Many of these new duties, requirements for information, processes, inspections, and engagement are very new to the residential built environment and the sector’s stakeholders and supply chain. We still await further legislation on other details, and for now the ‘bedding in’ process remains in flux.
Some property managers are finding a reluctance and lack of understanding among some dutyholders to accept their duties. Meanwhile, the implementation of new processes and systems required to deliver the new regime is also a challenge. In our sector – much like at the peak of the building safety/cladding crisis – property managers find themselves at the centre of this challenge.

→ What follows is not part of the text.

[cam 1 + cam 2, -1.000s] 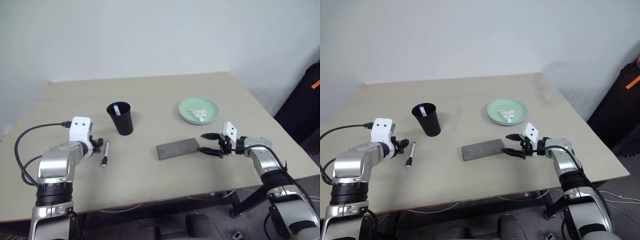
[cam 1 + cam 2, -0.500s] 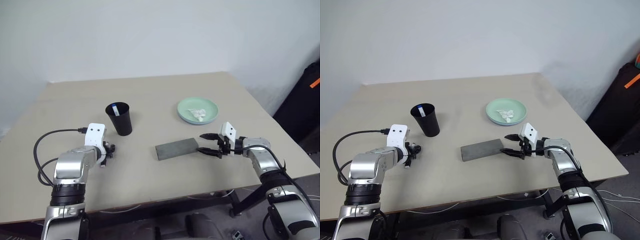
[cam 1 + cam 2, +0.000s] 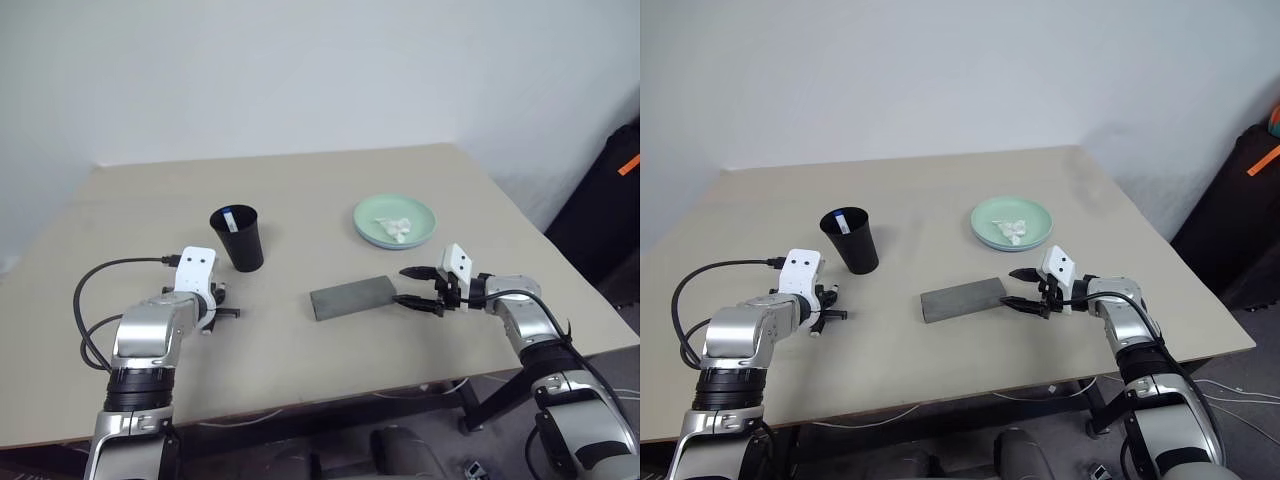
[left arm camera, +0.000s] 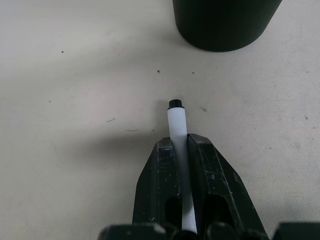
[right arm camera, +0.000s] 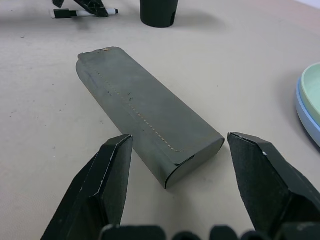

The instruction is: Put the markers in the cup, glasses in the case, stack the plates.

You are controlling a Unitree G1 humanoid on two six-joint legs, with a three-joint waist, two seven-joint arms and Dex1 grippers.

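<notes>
The left gripper (image 4: 181, 145) was clamped on the pale marker (image 4: 177, 125) — both black fingers pressed against its white barrel, its dark tip poking out past them toward the cup (image 3: 238, 238). The marker lay low over the table (image 3: 300, 190), just beside the cup, and the other marker (image 3: 231, 219) stood inside the cup. The right gripper (image 3: 412, 289) hung spread wide, gripping nothing — its fingers (image 5: 102, 185) flanked the near end of the grey case (image 5: 145, 110) without touching it. The case lay flat and shut. Beyond it sat the plates (image 3: 372, 218), green on blue, with a crumpled tissue (image 3: 398, 228) on top.
</notes>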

The majority of property managers or managing agents are unlikely to be the Principle Accountable Person (PAP) under the Act but it is in the nature of their position they find themselves acting as enablers. Akin to GPs in the healthcare sector, their skills and knowledge are broad and varied and they are playing a role in landing the new regime, but it is important they are aware of their own professional limitations when it comes to fire safety and general health and safety. Much like a GP, they often need to refer their ‘patients’ to a specialist to get the best diagnosis and result. In cases of high-rise residential buildings, this will include instructing third-party fire safety and risk professionals to undertake the critical investigations, surveys and reports required by the new regime.
In conclusion
Clearly, we are still at the early stages of the new regime, and it will be some time until we see the full implementation of the new regulations – not least because secondary legislation is still to come, rumoured this September. The timetable is ambitious, but it’s important to maintain the momentum that has picked up in the recent months. The Property Institute, for one, has been signalling and anticipating the details of the regime, and supporting our sector in its role as gatekeepers and enablers.
Regulatory timeline
April 2023
- Registration with BSR opened for existing occupied high-rise residential buildings
October 2023
- Registration deadline for existing occupied buildings, including Key Building Information. From now on, all new buildings must be registered before being occupied.
- Building inspector and building control approver registers open.
- The BSR becomes the new building control authority for high-rise residential buildings.
- From 1 October 2023, developers must apply to the BSR for building-control approval before commencing work on any high-rise buildings.
April 2024
- The BSR will start to call in buildings for assessment and issue Building Assessment Certificates, where Safety Case Reports will be reviewed.
Andrew Bulmer is chief executive at The Property Institute.